• _DATA TO PROCESS_
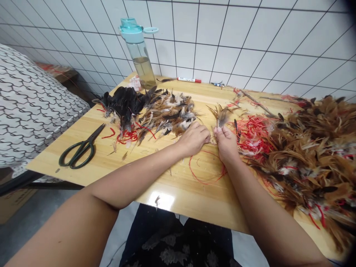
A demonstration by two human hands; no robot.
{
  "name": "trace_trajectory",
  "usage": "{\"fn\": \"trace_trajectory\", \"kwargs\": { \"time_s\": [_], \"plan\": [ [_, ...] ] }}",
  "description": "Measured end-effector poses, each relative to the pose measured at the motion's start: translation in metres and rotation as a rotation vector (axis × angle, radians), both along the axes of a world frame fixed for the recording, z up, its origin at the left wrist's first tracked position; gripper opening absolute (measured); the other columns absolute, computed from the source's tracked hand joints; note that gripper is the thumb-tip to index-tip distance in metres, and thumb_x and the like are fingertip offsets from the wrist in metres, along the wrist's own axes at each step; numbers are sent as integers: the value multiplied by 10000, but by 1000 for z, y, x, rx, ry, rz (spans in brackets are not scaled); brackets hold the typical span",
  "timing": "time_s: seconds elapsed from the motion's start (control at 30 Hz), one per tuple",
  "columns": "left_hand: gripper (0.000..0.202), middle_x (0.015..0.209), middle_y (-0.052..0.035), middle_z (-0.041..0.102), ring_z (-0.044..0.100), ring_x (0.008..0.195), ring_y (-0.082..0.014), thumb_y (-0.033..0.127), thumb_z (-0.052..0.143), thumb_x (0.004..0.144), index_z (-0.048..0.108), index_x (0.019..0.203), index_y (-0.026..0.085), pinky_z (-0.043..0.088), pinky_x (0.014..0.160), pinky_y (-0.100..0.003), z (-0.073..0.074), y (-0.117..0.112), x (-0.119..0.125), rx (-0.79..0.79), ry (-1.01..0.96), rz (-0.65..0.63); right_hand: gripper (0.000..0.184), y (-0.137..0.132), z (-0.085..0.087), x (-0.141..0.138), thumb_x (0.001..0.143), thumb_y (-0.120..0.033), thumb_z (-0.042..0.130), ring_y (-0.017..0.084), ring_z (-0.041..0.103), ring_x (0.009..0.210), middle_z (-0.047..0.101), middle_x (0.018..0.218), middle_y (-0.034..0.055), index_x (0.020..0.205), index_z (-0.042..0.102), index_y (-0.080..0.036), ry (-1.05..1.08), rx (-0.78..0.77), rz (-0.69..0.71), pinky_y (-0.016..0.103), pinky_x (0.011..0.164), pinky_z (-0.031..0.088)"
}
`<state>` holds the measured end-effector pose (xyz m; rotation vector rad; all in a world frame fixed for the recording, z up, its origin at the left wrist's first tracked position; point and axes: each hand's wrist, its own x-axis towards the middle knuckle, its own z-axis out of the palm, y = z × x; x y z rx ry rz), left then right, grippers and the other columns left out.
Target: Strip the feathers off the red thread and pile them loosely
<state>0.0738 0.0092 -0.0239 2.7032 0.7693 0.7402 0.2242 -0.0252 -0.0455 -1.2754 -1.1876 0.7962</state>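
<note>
My right hand (pixel 227 144) pinches a small bunch of brown and grey feathers (pixel 221 114) between thumb and fingers, with the tips fanned upward. Close beside it, my left hand (pixel 195 138) has its fingers curled together; what they grip, if anything, is too small to make out. A loop of red thread (pixel 205 183) lies on the table just below both hands. Left of my left hand is a pile of loose brown and white feathers (pixel 169 113), with black feathers (pixel 126 105) beyond it. A tangle of red thread (pixel 254 135) lies right of my right hand.
Dark-handled scissors (pixel 80 150) lie at the left of the wooden table (pixel 133 172). A large heap of brown feather bunches (pixel 311 152) covers the right side. A bottle (pixel 141 59) and a marker (pixel 189 80) sit along the tiled wall. Patterned white fabric (pixel 36 107) is at far left.
</note>
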Motion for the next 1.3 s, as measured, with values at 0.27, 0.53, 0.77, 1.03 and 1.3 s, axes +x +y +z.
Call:
{"fn": "trace_trajectory", "kwargs": {
  "time_s": [0.27,0.53,0.77,1.03,1.3],
  "plan": [
    [100,805,-41,629,543,793,-176,193,522,876,597,811,186,379,753,-288,13,7,-21,-187,-223,30,242,-3,3,-1,828,-430,534,144,421,590,450,609,-27,701,536,-225,-122,-30,-48,275,573,361],
    [152,912,-73,645,558,894,-197,185,450,909,602,901,181,410,826,-312,14,3,-23,-25,-142,21,214,-4,6,-4,828,-286,491,185,484,689,500,667,13,626,527,-226,-488,67,-42,321,671,372],
    [189,919,-96,629,534,890,-215,197,427,914,611,889,165,414,833,-341,16,3,-22,70,-82,73,219,-5,5,-5,839,-291,490,195,507,714,542,694,26,656,594,-232,-530,78,-18,330,696,398],
    [262,843,-106,593,509,837,-221,272,406,947,612,831,158,385,786,-352,21,-1,-21,149,-5,102,200,-4,6,-6,811,-297,518,194,524,717,557,690,27,652,620,-230,-473,73,27,330,714,403],
    [246,843,-99,589,500,857,-224,261,418,952,605,823,166,370,787,-358,18,0,-18,229,36,67,196,-1,5,-4,777,-298,552,182,495,683,528,653,14,598,515,-227,-462,70,85,320,685,390]
  ]
}}
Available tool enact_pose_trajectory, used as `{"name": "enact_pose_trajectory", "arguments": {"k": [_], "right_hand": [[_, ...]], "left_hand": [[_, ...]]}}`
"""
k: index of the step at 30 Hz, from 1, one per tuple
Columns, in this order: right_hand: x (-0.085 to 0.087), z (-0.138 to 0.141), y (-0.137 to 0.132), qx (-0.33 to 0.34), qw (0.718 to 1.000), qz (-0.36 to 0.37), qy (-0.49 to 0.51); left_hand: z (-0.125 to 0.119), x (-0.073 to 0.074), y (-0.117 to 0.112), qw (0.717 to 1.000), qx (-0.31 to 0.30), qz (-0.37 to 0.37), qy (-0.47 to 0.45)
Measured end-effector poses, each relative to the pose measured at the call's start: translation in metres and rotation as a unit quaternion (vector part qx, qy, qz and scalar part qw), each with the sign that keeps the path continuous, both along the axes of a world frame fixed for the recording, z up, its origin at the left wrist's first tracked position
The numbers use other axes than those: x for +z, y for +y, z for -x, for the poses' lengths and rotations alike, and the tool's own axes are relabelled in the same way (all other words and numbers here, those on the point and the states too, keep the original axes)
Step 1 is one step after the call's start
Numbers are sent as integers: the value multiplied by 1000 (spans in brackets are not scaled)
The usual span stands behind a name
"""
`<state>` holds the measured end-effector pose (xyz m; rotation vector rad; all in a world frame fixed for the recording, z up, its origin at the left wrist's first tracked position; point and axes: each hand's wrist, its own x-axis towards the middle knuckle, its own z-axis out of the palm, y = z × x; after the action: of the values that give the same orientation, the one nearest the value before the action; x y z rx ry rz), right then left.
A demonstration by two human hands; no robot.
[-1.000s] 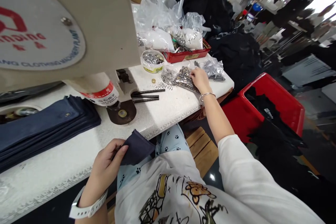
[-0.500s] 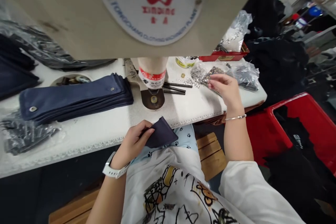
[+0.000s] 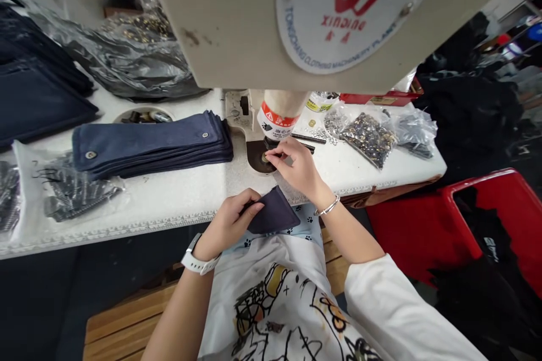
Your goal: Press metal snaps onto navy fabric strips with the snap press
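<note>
My left hand (image 3: pixel 231 223) pinches a dark blue fabric piece (image 3: pixel 273 215) at the white table's front edge (image 3: pixel 161 220), above my lap. My right hand (image 3: pixel 296 166) is at the round metal die (image 3: pixel 258 158) under the press machine's nose (image 3: pixel 275 118). Its thumb and fingers are pinched on a small metal snap part at the die. The beige press machine (image 3: pixel 237 17) fills the top of the view and hides the back of the table.
A stack of dark blue fabric pieces with snaps (image 3: pixel 148 144) lies left of the die. Clear bags of metal snaps (image 3: pixel 368 132) lie to the right, black rods (image 3: pixel 309 138) beside them. More bags (image 3: pixel 71 192) sit at the left. A red bin (image 3: pixel 486 220) stands on the floor right.
My right hand left the bag of snaps on the right and came to the die under the machine. My head turned left. The left hand kept hold of the fabric piece.
</note>
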<state>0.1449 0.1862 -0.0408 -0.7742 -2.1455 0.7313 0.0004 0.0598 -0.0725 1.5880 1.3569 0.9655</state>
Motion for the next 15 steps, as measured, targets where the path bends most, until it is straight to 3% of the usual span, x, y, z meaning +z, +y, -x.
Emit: {"name": "enact_pose_trajectory", "arguments": {"k": [4, 8, 11, 15], "right_hand": [[3, -11, -1, 38, 999, 18, -30], [14, -25, -11, 21, 997, 70, -29], [22, -34, -23, 117, 980, 121, -103], [20, -43, -34, 242, 932, 194, -186]], "left_hand": [[0, 1, 0, 1000, -3, -7, 0], [-2, 5, 1, 1000, -3, -2, -4], [-3, 8, 4, 1000, -17, 1, 0], [-4, 16, 6, 999, -40, -19, 2]]}}
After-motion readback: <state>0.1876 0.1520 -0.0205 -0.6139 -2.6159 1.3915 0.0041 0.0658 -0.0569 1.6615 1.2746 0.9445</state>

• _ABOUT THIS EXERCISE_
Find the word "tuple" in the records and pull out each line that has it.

• _EXERCISE OUTPUT_
  "timing": "time_s: seconds elapsed from the motion's start (control at 30 Hz), one per tuple",
k: index of the step at 30 Hz, from 1, one per tuple

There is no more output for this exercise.